Gypsies under the swastika

2009
The genocide of the Gypsies by the Nazis has not received that much attention. After the final liberation of the death camps in 1945, Gypsy survivors did not commit their stories to paper but, in most cases, tried to forget the horrors they had experienced. A few passed on their accounts by word of mouth. The authors of this book first began to assemble documentation and gather eyewitness accounts in 1969 in order to support claims for reparations. In the years since, more stories have emerged. Some Gypsies fought with the partisans and some non-Gypsies tried to protect them at the risk of their own lives.

The Journal of Helene Berr

2009
Helene Berr died in the Holocaust but from April 1942 to February 1944 she kept a journal of her life in Nazi-occupied France. On her twenty-third birthday she and her parents were taken to Auschwitz where her parents died within six months.
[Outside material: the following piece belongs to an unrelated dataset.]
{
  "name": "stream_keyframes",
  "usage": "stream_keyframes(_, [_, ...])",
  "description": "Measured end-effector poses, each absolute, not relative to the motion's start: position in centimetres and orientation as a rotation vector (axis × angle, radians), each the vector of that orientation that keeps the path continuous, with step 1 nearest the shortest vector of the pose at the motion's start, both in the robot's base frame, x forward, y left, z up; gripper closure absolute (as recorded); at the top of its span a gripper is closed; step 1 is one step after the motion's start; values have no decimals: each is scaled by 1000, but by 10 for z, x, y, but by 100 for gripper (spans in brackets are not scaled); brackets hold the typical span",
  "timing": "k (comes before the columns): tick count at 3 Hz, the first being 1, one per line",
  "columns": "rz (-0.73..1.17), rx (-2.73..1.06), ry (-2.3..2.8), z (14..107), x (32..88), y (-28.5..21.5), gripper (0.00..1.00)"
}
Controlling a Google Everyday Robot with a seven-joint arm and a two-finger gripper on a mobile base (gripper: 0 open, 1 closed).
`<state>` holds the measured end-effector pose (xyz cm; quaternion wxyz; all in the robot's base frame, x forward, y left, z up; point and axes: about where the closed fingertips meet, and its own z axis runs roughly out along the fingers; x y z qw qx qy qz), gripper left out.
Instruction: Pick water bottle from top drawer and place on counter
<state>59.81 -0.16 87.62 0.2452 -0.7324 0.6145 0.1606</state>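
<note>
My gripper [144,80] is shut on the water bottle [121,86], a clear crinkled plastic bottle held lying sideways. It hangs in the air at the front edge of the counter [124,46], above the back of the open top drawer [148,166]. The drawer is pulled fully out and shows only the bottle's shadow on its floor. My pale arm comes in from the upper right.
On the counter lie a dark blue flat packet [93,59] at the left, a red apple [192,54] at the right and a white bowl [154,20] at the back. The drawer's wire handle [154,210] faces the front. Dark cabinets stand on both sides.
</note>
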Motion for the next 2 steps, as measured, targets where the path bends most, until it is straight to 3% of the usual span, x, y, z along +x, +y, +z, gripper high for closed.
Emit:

Helene was forced to march to Bergen-Belsen where she died in April 1945, just days before British troops arrived to liberate the camp.
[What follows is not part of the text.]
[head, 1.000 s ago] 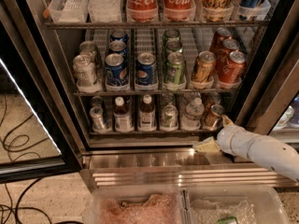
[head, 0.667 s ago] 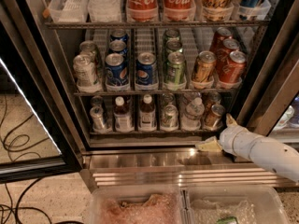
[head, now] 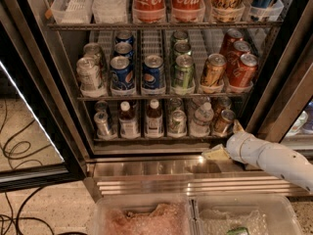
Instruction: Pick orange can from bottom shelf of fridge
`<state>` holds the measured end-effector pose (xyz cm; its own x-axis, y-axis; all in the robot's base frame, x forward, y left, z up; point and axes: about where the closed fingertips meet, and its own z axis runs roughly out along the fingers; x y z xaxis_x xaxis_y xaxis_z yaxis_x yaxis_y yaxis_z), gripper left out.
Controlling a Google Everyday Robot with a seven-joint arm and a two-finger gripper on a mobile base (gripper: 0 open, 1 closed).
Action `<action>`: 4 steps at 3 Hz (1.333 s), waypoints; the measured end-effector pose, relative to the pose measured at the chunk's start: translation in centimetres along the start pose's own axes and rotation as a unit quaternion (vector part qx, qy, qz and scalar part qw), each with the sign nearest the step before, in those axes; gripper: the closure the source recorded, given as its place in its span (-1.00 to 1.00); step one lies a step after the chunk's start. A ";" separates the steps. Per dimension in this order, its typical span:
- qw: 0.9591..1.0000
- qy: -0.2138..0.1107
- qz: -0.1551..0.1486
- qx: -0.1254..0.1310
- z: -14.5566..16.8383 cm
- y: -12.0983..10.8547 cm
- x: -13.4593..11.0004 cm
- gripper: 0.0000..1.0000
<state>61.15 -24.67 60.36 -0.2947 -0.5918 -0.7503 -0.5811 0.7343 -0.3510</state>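
The open fridge fills the view. The gripper has crept slightly up toward the bottom shelf; whether it is wide or narrow, I cannot tell. The orange can stands just above it, ungrasped, so the reach-in likely remains.

One camera looks down from close in front into the open fridge, pincer at lower right

arm – white, in from lower rt, angled up-left | claw – at arm tip, fingers apart
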 end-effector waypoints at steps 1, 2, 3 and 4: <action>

Hidden children of the Holocaust

Belgian nuns and their daring rescue of young Jews from the Nazis
2010
On the eve of the Nazi invasion in 1940 Belgium was essentially a Catholic country. Because the church was involved in so many organizations, the Nazis left the church alone. Consequently many of Belgium's Jews turned to the church for help. With a single exception, Belgium's cardinals and bishops did not extend their hand but the lower orders, parish priests and nuns, spontaneously did as much as they could.

Fugitives of the forest

the heroic story of Jewish resistance and survival during the Second World War
2010
As the second world war ended, some 25,000 Jews, entire families in some cases, walked out of the forests of Eastern Europe. For three years these people had miraculously survived, eluding Nazi hunts and the Soviet, Polish, and Ukranian partisans who often killed first and asked questions later.

Bending toward the sun

a mother and daughter memoir
2010
Rita Lurie was five years old when she was forced to hide from the Nazis in a cramped, dark attic with fourteen members of her family. She watched her younger brother and her mother die before her eyes, but she survived. Decades later Rita's daughter, Leslie, began probing the traumatic events of her mother's childhood to discover how Rita's pain has affected not only Leslie's life and outlook but that of her own daughter, Mikaela, as well.

Children's exodus

a history of the Kindertransport
2011
Britain evacuated nearly 10,000 Jewish children from the Nazi-occupied territories in the months leading up to the outbreak of the Second World War. They were placed with host families so they could survive the war. In 1945 there was a second Kindertransport to rescue young survivors of the Holocaust. After the war the Refugee Children Movement was established in order to unite children with any family members who had survived the Holocaust.

My brother's voice

how a young Hungarian boy survived the Holocaust: a true story
2003
Stephen Nasser was thirteen years old when the Nazis took his family from Hungary to Auschwitz. His memories are terrifying and vivid.

Gated grief

the daughter of a GI concentration camp liberator discovers a legacy of trauma
2011
After the death of her father, who was a World War II United States Army surgeon, Leila Levinson discovered a concealed box of shocking photos he had taken of a Nazi slave-labor camp he had liberated. She learns that he suffered a breakdown after treating camp survivors. Searching for answers to her father's grief she sought out, and interviewed, dozens of World War II veterans who also liberated concentration camps. What she found is that the unimaginable horrors they witnessed still affected their daily lives.